Bayesian modelling

Final review

Léo Belzile

Last compiled Tuesday Apr 15, 2025

Fundamentals

  • Bayesian inference uses likelihood based inference.
  • It complements the likelihood \(p(\boldsymbol{y} \mid \boldsymbol{\theta})\) with a prior \(p(\boldsymbol{\theta})\).
  • Provided that \(p(\boldsymbol{\theta}, \boldsymbol{y})\) is integrable, we get \[\begin{align*} p(\boldsymbol{\theta} \mid \boldsymbol{y}) \stackrel{\boldsymbol{\theta}}{\propto} p(\boldsymbol{y} \mid \boldsymbol{\theta})p(\boldsymbol{\theta}). \end{align*}\]

Marginal likelihood

The normalizing constant \[\begin{align*} p(\boldsymbol{y}) = \int_{\boldsymbol{\Theta}} p(\boldsymbol{y} \mid \boldsymbol{\theta})p(\boldsymbol{\theta}) \mathrm{d} \boldsymbol{\theta} \end{align*}\] to make the posterior a valid density is termed marginal likelihood.

Marginal likelihood

Moments of the posterior depend on \(p(\boldsymbol{y})\).

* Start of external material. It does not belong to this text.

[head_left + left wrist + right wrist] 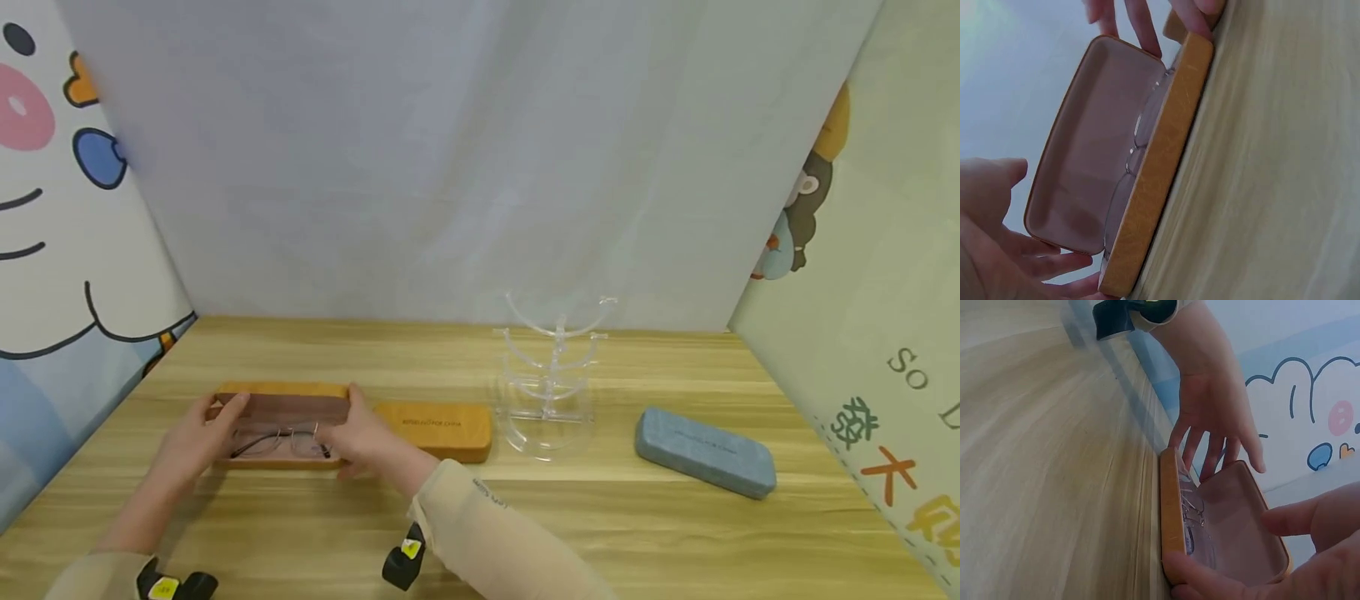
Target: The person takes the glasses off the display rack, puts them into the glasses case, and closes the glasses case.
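Note:
An orange glasses case with a pinkish-brown lining stands opened at the left of the table, its lid raised at the back. Inside lie thin-rimmed eyeglasses, temples folded. My left hand is at the case's left end; its fingers touch the side there, while the thumb stands apart from the lid in the left wrist view. At the right end is my right hand, one extended finger up by the lid's edge and others touching the base's corner. The fingers of both hands look mostly straight.
A closed orange glasses case lies just right of my right hand. Beyond it stands a clear tiered glasses stand with curved arms. Farther right sits a closed blue-grey glasses case, angled. A pale cloth hangs behind the table.

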Demonstrator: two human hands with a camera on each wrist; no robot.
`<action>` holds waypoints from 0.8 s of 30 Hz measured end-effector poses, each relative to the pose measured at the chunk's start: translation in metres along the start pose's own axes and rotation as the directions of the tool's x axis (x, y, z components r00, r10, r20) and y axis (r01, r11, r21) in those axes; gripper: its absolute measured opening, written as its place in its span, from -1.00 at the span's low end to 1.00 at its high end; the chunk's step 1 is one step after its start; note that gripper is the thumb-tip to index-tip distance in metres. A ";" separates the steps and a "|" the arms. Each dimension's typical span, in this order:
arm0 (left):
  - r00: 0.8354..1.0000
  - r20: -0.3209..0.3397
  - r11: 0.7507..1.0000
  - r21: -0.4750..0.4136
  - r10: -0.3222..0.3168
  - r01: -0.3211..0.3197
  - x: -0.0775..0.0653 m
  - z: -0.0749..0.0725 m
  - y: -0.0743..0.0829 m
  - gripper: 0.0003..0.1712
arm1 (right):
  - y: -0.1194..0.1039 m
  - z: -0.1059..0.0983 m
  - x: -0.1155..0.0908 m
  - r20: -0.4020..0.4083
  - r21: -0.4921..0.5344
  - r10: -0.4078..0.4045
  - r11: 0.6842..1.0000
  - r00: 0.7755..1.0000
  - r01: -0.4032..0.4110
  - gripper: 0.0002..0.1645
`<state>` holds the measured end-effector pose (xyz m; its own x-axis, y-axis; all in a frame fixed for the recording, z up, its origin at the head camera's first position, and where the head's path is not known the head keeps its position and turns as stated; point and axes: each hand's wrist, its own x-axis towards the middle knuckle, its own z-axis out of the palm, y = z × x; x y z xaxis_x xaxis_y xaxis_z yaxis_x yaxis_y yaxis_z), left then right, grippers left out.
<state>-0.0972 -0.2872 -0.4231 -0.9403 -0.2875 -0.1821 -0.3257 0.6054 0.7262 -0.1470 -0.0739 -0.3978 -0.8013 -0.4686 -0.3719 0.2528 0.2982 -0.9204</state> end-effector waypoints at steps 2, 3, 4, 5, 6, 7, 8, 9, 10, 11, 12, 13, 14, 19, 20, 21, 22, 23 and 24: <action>1.000 -0.009 1.000 -0.026 -0.014 0.014 -0.001 0.000 0.000 0.09 | 0.001 0.001 0.000 -0.003 0.009 -0.009 1.000 1.000 0.009 -0.12; 1.000 -0.016 0.999 -0.036 -0.020 0.019 -0.002 0.000 0.000 0.09 | 0.002 0.001 0.000 -0.009 0.013 -0.015 1.000 1.000 0.015 -0.15; 0.999 -0.025 0.999 -0.044 -0.024 0.023 -0.003 0.000 0.001 0.10 | 0.002 0.001 -0.001 -0.013 0.020 -0.022 1.000 1.000 0.022 -0.19; 0.999 -0.035 0.998 -0.052 -0.024 0.023 -0.003 0.000 0.001 0.10 | 0.003 0.000 -0.001 -0.023 0.026 -0.032 0.999 0.999 0.033 -0.23; 0.999 -0.043 0.998 -0.060 -0.023 0.021 -0.003 0.000 0.002 0.09 | 0.003 0.000 -0.002 -0.031 0.030 -0.043 0.999 0.999 0.044 -0.27; 0.998 -0.056 0.998 -0.067 -0.023 0.019 -0.003 0.000 0.002 0.08 | 0.003 0.000 -0.003 -0.035 0.033 -0.057 0.998 0.998 0.058 -0.32; 0.997 -0.070 0.998 -0.068 -0.021 0.016 -0.004 0.000 0.003 0.06 | 0.003 0.000 -0.004 -0.042 0.026 -0.067 0.997 0.997 0.069 -0.35; 0.996 -0.082 0.997 -0.070 -0.026 0.020 -0.004 0.000 0.003 0.04 | 0.003 0.000 -0.004 -0.047 0.019 -0.077 0.997 0.996 0.078 -0.38; 0.995 -0.095 0.997 -0.071 -0.028 0.021 -0.004 0.000 0.003 0.02 | 0.003 0.000 -0.005 -0.054 0.009 -0.084 0.996 0.995 0.084 -0.40; 0.993 -0.110 0.997 -0.073 -0.030 0.022 -0.004 0.001 0.003 -0.01 | 0.003 0.000 -0.005 -0.060 -0.002 -0.090 0.996 0.994 0.090 -0.41; 0.992 -0.123 0.997 -0.070 -0.033 0.024 -0.004 0.001 0.002 -0.02 | 0.003 0.000 -0.005 -0.063 -0.005 -0.099 0.995 0.993 0.099 -0.43; 0.990 -0.139 0.998 -0.066 -0.034 0.025 -0.005 0.002 0.001 -0.04 | 0.004 0.001 -0.005 -0.069 -0.005 -0.106 0.994 0.992 0.106 -0.45; 0.988 -0.150 0.997 -0.068 -0.032 0.022 -0.005 0.002 0.001 -0.05 | 0.005 0.001 -0.005 -0.076 -0.007 -0.110 0.994 0.991 0.109 -0.47; 0.990 -0.137 0.991 -0.134 -0.032 0.013 -0.008 0.001 -0.007 -0.07 | 0.008 0.005 -0.004 -0.116 -0.064 -0.147 0.988 0.982 0.141 -0.64; 0.992 -0.120 0.988 -0.153 -0.031 0.013 -0.008 0.001 -0.009 -0.07 | 0.008 0.005 -0.004 -0.125 -0.089 -0.152 0.986 0.981 0.141 -0.68; 0.994 -0.101 0.986 -0.166 -0.031 0.014 -0.008 0.000 -0.011 -0.05 | 0.009 0.006 -0.004 -0.135 -0.116 -0.157 0.983 0.978 0.142 -0.71; 0.996 -0.080 0.984 -0.180 -0.029 0.015 -0.008 -0.001 -0.012 -0.04 | 0.009 0.006 -0.004 -0.147 -0.141 -0.160 0.980 0.976 0.140 -0.75; 0.998 -0.060 0.981 -0.191 -0.024 0.012 -0.008 -0.002 -0.014 -0.02 | 0.009 0.007 -0.004 -0.156 -0.162 -0.164 0.977 0.974 0.138 -0.79; 0.999 -0.039 0.979 -0.206 -0.014 0.006 -0.007 -0.003 -0.015 -0.01 | 0.009 0.007 -0.005 -0.164 -0.170 -0.164 0.976 0.973 0.136 -0.81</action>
<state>-0.0850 -0.2965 -0.4311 -0.9310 -0.3250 -0.1660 -0.3038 0.4383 0.8459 -0.1375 -0.0748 -0.4051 -0.9096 -0.3687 -0.1914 0.0456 0.3692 -0.9282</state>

It is hard to compute because \(\boldsymbol{\Theta} \subseteq \mathbb{R}^p\), and the integral is often high-dimensional.

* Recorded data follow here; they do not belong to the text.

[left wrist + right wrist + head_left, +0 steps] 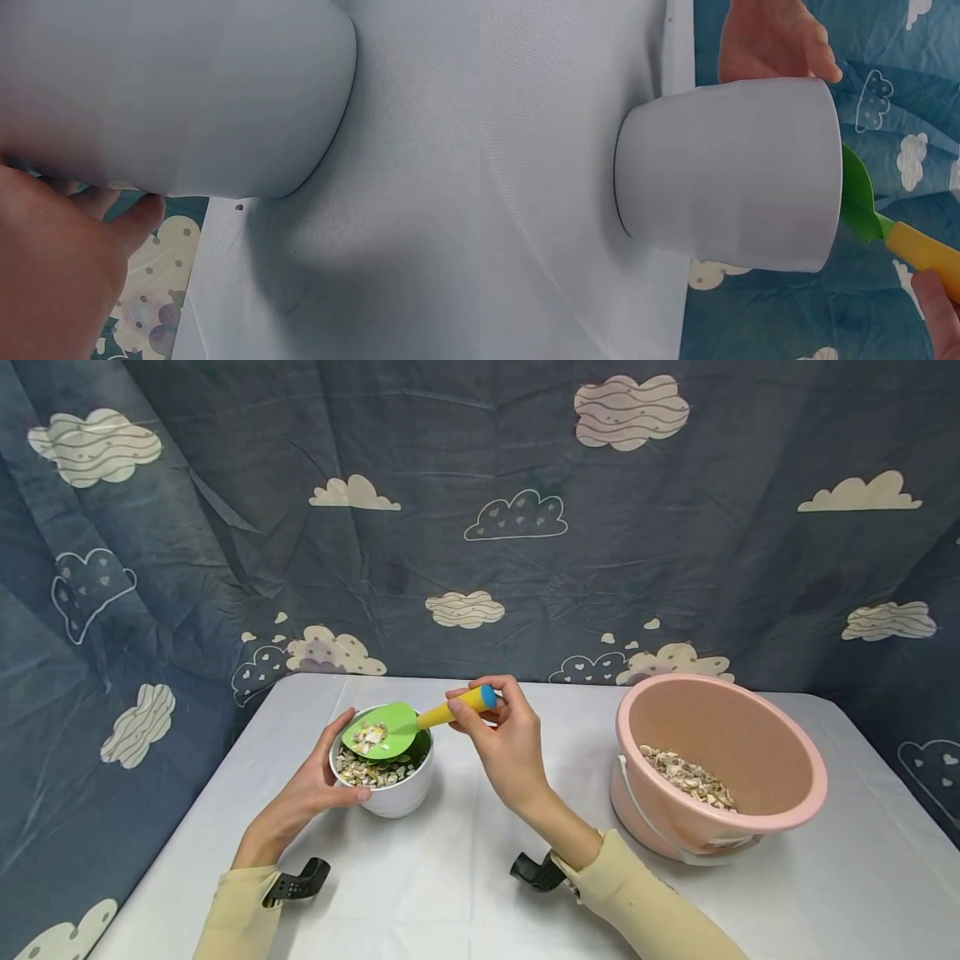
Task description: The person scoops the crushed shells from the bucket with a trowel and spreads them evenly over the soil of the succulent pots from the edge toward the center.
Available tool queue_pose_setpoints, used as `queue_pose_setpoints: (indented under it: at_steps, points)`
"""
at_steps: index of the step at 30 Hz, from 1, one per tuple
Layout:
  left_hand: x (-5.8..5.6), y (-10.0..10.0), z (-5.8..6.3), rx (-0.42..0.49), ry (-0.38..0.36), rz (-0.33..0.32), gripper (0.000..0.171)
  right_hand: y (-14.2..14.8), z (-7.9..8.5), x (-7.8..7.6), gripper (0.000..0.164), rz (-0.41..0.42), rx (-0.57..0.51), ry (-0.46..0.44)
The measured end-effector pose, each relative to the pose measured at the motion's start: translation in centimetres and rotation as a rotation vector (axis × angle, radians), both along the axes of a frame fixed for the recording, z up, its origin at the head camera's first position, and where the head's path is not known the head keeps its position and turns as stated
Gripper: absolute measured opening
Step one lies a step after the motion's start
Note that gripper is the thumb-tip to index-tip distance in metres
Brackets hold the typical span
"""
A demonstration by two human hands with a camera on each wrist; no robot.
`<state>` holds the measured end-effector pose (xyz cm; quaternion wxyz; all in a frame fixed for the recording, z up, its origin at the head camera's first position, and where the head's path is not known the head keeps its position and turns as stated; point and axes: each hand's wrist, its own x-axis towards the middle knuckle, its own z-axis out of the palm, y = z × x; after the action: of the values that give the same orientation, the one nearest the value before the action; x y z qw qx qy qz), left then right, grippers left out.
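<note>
The scoop (405, 725), bearing pale chips (370, 739), tilts over the pot (401, 795). Right of the pot, the right hand (512, 750) pinches the scoop's handle between thumb and fingers; the left hand (311, 785) curves round the pot's left side. White cloth (450, 877) lies beneath the pot, a cloud-print curtain (420, 556) behind.

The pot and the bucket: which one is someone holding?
The white pot on the left, with the green scoop at its mouth. The left hand grips it; no hand touches the pink bucket on the right.
</note>
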<state>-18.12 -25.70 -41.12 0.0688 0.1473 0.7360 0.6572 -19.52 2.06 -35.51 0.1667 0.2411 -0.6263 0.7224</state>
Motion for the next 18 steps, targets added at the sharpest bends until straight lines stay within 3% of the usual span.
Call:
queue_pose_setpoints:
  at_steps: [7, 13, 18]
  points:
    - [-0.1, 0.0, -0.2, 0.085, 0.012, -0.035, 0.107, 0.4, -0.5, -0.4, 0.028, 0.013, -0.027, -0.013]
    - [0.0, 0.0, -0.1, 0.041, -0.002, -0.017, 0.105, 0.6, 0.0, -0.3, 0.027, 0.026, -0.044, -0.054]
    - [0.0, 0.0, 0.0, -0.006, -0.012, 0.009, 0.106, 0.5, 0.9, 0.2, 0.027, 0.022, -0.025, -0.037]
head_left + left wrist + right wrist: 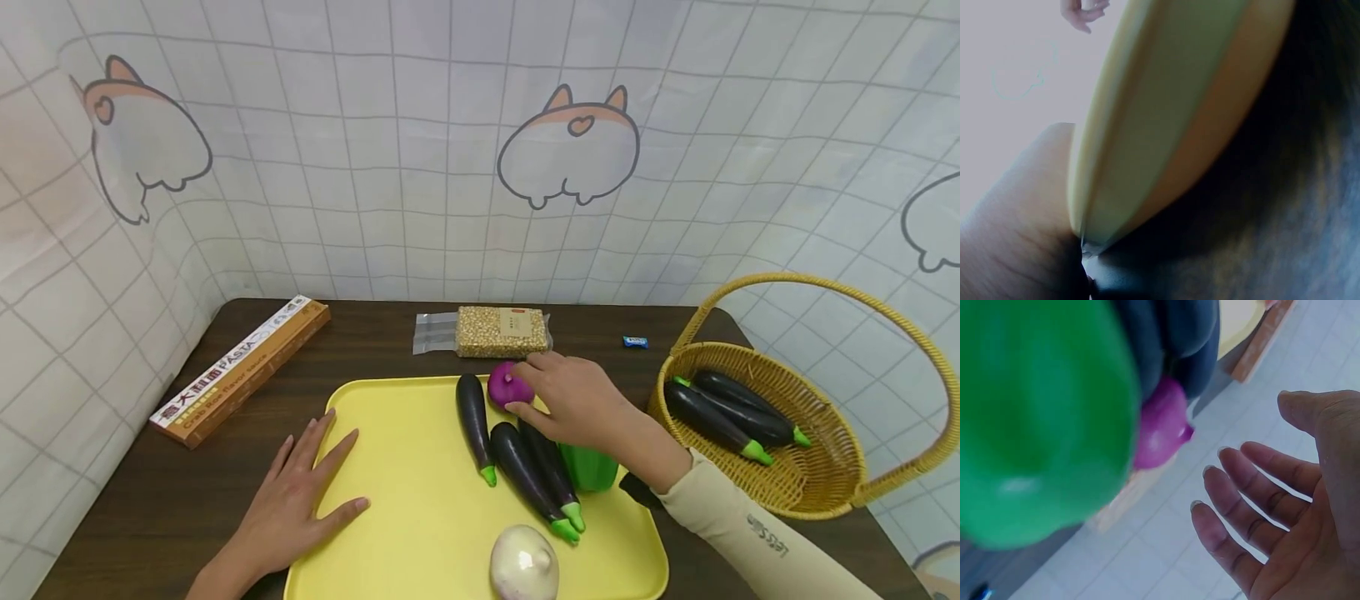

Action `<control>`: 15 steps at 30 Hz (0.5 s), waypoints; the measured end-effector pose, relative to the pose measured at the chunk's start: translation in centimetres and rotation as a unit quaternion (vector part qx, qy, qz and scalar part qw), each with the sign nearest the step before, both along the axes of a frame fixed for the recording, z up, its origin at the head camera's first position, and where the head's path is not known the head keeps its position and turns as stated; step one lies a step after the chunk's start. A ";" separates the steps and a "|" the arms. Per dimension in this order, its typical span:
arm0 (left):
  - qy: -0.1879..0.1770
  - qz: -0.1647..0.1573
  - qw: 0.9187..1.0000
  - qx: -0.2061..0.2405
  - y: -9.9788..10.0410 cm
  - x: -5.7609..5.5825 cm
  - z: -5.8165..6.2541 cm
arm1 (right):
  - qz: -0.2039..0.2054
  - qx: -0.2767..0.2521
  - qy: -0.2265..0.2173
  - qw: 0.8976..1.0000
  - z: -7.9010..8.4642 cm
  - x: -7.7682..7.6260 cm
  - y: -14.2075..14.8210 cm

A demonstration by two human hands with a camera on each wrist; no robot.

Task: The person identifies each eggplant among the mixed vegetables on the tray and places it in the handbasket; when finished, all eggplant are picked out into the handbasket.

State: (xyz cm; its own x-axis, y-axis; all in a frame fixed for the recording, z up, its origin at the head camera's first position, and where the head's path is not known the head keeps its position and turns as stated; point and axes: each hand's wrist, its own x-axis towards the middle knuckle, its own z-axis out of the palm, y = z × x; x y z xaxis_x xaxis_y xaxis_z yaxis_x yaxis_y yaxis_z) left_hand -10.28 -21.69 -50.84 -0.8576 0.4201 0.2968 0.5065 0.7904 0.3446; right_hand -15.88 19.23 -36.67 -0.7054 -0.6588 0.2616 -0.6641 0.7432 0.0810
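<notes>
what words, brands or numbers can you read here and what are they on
"意大利面 PASTA": white strip of the long box
"Crab Roe flavor sauce": brown side of that box, small and slightly soft
"Let'sSlim", as best I can read it: sleeve on the right arm
Too small to read: the label on the grain bag, the print on the blue packet, the box's smaller print

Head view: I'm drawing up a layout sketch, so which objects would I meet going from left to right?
Pasta box → leftmost eggplant → purple onion → green bell pepper → small blue wrapped packet → yellow wicker basket.
</notes>
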 end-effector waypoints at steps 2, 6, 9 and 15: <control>0.001 0.001 1.000 0.000 0.0 0.1 0.0 | 0.013 -0.005 -0.002 1.000 -0.1 -0.2 -1.1; 0.003 0.002 1.000 -0.001 -0.1 0.2 0.0 | 0.016 -0.003 -0.018 1.000 -0.3 -0.6 -3.0; 0.004 0.000 1.000 -0.002 0.0 0.1 0.1 | 0.015 0.002 -0.027 1.000 -0.7 -0.8 -4.0; 0.005 0.001 1.000 -0.002 -0.1 0.0 0.1 | 0.017 0.024 -0.019 0.999 -1.7 -1.3 -5.2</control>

  • Monte Carlo integration (does not typically work because prior need not align with likelihood)
  • Numerical integration performance degrades with \(p\), numerical overflow.

Bayes factors

The \(\color{#6e948c}{\text{Bayes factor}}\) is the ratio of marginal likelihoods, as \[\begin{align*} p(\boldsymbol{y} \mid \mathcal{M}_i) = \int p(y \mid \boldsymbol{\theta}^{(i)}, \mathcal{M}_i) p( \boldsymbol{\theta}^{(i)} \mid \mathcal{M}_i) \mathrm{d} \boldsymbol{\theta}^{(i)}. \end{align*}\] Values of \(\mathsf{BF}_{ij}>1\) correspond to model \(\mathcal{M}_i\) being more likely than \(\mathcal{M}_j\).

  • Strong dependence on the prior \(p(\boldsymbol{\theta}^{(i)} \mid \mathcal{M}_i)\).
  • Must use proper priors.

Predictive distributions

Define the \(\color{#D55E00}{\text{posterior predictive}}\), \[\begin{align*} p(y_{\text{new}}\mid \boldsymbol{y}) = \int_{\boldsymbol{\Theta}} p(y_{\text{new}} \mid \boldsymbol{\theta}) \color{#D55E00}{p(\boldsymbol{\theta} \mid \boldsymbol{y})} \mathrm{d} \boldsymbol{\theta} \end{align*}\]

Bayesian inference

If we have samples from \(p(\boldsymbol{\theta} \mid \boldsymbol{y})\) or an approximation of the joint/marginals, then we can

  • use the posterior distribution to answer any question that is a function of \(\boldsymbol{\theta}\) alone.
  • use the posterior predictive \(p(y_{\text{new}}\mid \boldsymbol{y})\) for prediction or forecasting, and checks of model adequacy.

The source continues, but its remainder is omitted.